**Task requirements**
I need every line from the start of the material below up to and including the line containing "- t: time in", restated exactly, with the pictures omitted.

**Data excerpt**
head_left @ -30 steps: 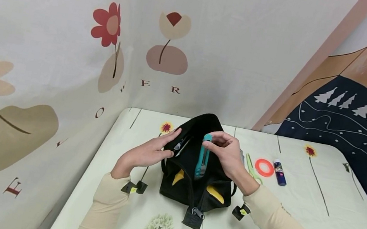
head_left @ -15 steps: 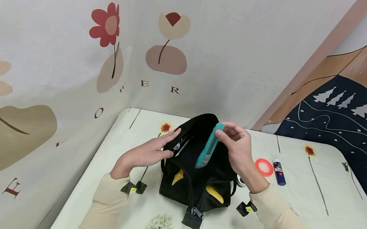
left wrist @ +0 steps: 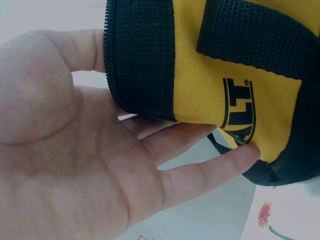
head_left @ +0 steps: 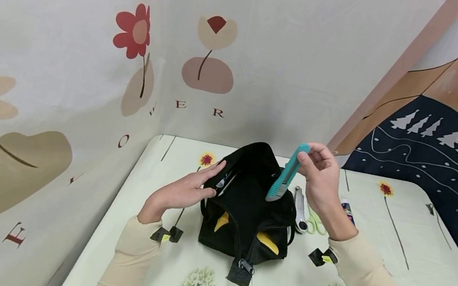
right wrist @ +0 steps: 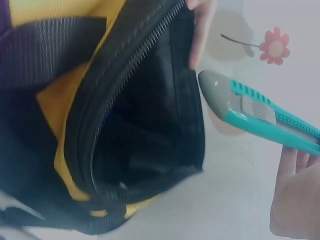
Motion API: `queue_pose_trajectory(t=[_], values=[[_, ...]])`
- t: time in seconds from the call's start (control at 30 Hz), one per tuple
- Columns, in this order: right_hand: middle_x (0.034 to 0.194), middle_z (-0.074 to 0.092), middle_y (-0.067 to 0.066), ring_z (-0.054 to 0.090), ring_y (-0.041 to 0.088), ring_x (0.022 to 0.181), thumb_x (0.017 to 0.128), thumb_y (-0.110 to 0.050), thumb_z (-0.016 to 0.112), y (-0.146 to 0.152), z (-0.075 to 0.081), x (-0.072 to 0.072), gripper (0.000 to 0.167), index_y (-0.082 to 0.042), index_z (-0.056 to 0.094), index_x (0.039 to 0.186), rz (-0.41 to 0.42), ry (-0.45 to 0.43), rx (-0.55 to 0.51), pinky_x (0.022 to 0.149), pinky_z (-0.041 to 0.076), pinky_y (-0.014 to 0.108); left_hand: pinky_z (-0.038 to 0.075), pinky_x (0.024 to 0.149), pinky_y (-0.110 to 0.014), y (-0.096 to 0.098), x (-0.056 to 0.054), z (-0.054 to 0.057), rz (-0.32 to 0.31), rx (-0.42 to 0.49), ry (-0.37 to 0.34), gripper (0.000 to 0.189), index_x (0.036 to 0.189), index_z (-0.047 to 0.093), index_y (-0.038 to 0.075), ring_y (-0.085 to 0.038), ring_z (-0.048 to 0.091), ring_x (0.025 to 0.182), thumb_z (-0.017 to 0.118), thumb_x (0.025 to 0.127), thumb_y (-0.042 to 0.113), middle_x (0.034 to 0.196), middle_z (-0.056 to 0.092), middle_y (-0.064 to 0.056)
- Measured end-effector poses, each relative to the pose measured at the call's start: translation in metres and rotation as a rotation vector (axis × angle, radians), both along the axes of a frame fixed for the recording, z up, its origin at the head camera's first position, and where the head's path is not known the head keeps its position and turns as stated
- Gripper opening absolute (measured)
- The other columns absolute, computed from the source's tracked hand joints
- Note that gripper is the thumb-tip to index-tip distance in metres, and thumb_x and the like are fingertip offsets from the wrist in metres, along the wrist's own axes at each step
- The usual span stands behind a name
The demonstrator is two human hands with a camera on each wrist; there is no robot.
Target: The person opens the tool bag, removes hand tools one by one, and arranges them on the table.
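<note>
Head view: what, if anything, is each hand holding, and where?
Right hand: teal-and-grey plastic utility knife, pinched near the end away from its grey nose. Left hand: black-and-yellow fabric bag, held by its zippered rim.

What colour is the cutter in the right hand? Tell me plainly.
The cutter is teal with grey parts, clearest in the right wrist view.

The right grip [right wrist: 296,200] holds a teal cutter [right wrist: 265,115], grey nose toward a black-and-yellow bag [right wrist: 82,110]. The zip [right wrist: 134,62] is undone, the mouth gaping; the left grip [right wrist: 202,32] touches the rim. Behind, a red flower [right wrist: 275,46] marks the pale wall [right wrist: 235,190].
</note>
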State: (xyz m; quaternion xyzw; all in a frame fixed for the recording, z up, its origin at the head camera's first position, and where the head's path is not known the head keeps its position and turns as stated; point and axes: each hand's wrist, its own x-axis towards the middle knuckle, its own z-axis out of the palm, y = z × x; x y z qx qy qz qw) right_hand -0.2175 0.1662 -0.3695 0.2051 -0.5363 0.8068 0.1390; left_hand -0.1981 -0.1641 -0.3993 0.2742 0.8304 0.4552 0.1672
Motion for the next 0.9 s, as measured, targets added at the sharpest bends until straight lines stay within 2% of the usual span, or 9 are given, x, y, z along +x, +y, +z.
queue_pose_trajectory(t=[0.1, 0.2, 0.33, 0.53, 0.77, 0.9], values=[[0.095, 0.075, 0.0, 0.072, 0.008, 0.081, 0.106, 0.01, 0.064, 0.01, 0.003, 0.001, 0.025, -0.01, 0.078, 0.112, -0.053, 0.009, 0.028, 0.073, 0.064, 0.024, 0.014, 0.135, -0.062, 0.0, 0.0, 0.0, 0.0, 0.001, 0.001, 0.079, 0.178, 0.01, 0.005, -0.038, 0.003, 0.171, 0.05, 0.11, 0.008, 0.185, 0.003, -0.02], [0.097, 0.076, 0.0, 0.072, 0.007, 0.083, 0.104, 0.003, 0.072, 0.022, 0.003, 0.003, 0.023, -0.009, 0.079, 0.122, -0.106, 0.005, 0.072, 0.074, 0.065, 0.024, 0.015, 0.135, -0.062, 0.0, 0.0, 0.0, 0.003, 0.0, 0.0, 0.079, 0.178, 0.01, 0.005, -0.038, 0.003, 0.171, 0.05, 0.11, 0.007, 0.185, 0.003, -0.019], [0.1, 0.077, -0.001, 0.074, 0.007, 0.086, 0.102, -0.001, 0.077, 0.038, -0.002, 0.005, 0.032, -0.008, 0.078, 0.133, -0.171, -0.006, 0.127, 0.077, 0.065, 0.024, 0.015, 0.135, -0.062, 0.0, 0.0, 0.0, 0.003, -0.004, -0.002, 0.079, 0.178, 0.01, 0.005, -0.038, 0.003, 0.171, 0.05, 0.11, 0.008, 0.185, 0.003, -0.019], [0.101, 0.078, 0.0, 0.072, 0.009, 0.084, 0.103, 0.012, 0.066, 0.06, -0.012, 0.008, 0.034, -0.005, 0.078, 0.13, -0.276, -0.045, 0.169, 0.076, 0.065, 0.024, 0.015, 0.135, -0.062, 0.0, 0.001, 0.0, 0.006, -0.006, -0.004, 0.079, 0.178, 0.01, 0.005, -0.038, 0.004, 0.171, 0.05, 0.11, 0.008, 0.185, 0.004, -0.018], [0.099, 0.078, 0.001, 0.071, 0.01, 0.079, 0.104, 0.008, 0.07, 0.091, -0.023, 0.013, 0.029, -0.001, 0.078, 0.13, -0.407, -0.123, 0.175, 0.073, 0.064, 0.022, 0.016, 0.135, -0.062, 0.0, 0.0, -0.001, 0.005, -0.001, -0.009, 0.079, 0.178, 0.01, 0.005, -0.037, 0.004, 0.171, 0.05, 0.11, 0.007, 0.185, 0.003, -0.017], [0.096, 0.075, 0.002, 0.071, 0.009, 0.078, 0.104, 0.008, 0.07, 0.111, -0.03, 0.014, 0.03, 0.001, 0.078, 0.132, -0.427, -0.164, 0.141, 0.074, 0.064, 0.022, 0.016, 0.135, -0.062, 0.0, -0.001, -0.001, 0.001, -0.007, -0.003, 0.078, 0.178, 0.01, 0.005, -0.038, 0.004, 0.171, 0.05, 0.111, 0.009, 0.185, 0.003, -0.018]])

**Task solution**
head_left @ -30 steps: 
head_left @ -15 steps: 
left wrist @ +0 steps: 
head_left @ +0 steps: 
right wrist @ +0 steps: 
Motion API: `queue_pose_trajectory(t=[_], values=[[_, ...]])`
- t: time in seconds from the call's start (control at 30 Hz), one per tuple

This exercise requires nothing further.